Only the lines that include "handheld" should be copied from the data below.

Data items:
____________
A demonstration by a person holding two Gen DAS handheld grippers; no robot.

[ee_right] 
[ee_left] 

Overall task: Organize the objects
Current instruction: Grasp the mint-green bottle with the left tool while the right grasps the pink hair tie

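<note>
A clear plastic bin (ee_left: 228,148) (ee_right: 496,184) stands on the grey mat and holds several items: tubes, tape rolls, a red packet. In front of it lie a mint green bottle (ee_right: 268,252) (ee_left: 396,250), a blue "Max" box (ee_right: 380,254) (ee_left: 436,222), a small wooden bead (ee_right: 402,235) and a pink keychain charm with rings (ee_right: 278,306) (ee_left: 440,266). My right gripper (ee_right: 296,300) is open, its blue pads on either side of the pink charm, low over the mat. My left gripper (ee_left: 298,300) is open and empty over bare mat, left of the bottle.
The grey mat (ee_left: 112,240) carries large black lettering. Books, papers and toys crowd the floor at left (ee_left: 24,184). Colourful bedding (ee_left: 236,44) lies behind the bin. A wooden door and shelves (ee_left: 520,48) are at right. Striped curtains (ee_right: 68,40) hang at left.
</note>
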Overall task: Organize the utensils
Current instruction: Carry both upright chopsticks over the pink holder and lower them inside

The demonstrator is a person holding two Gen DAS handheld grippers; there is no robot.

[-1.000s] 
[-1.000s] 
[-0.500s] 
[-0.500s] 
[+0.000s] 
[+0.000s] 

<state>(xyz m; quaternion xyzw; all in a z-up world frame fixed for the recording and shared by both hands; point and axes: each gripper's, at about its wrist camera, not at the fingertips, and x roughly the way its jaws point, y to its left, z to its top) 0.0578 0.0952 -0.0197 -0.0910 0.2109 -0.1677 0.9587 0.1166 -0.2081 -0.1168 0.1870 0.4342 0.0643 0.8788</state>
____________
*Exercise response*
A demonstration by a person holding two Gen DAS handheld grippers; no robot.
The demonstrator is a person holding two Gen DAS handheld grippers; there is no robot.

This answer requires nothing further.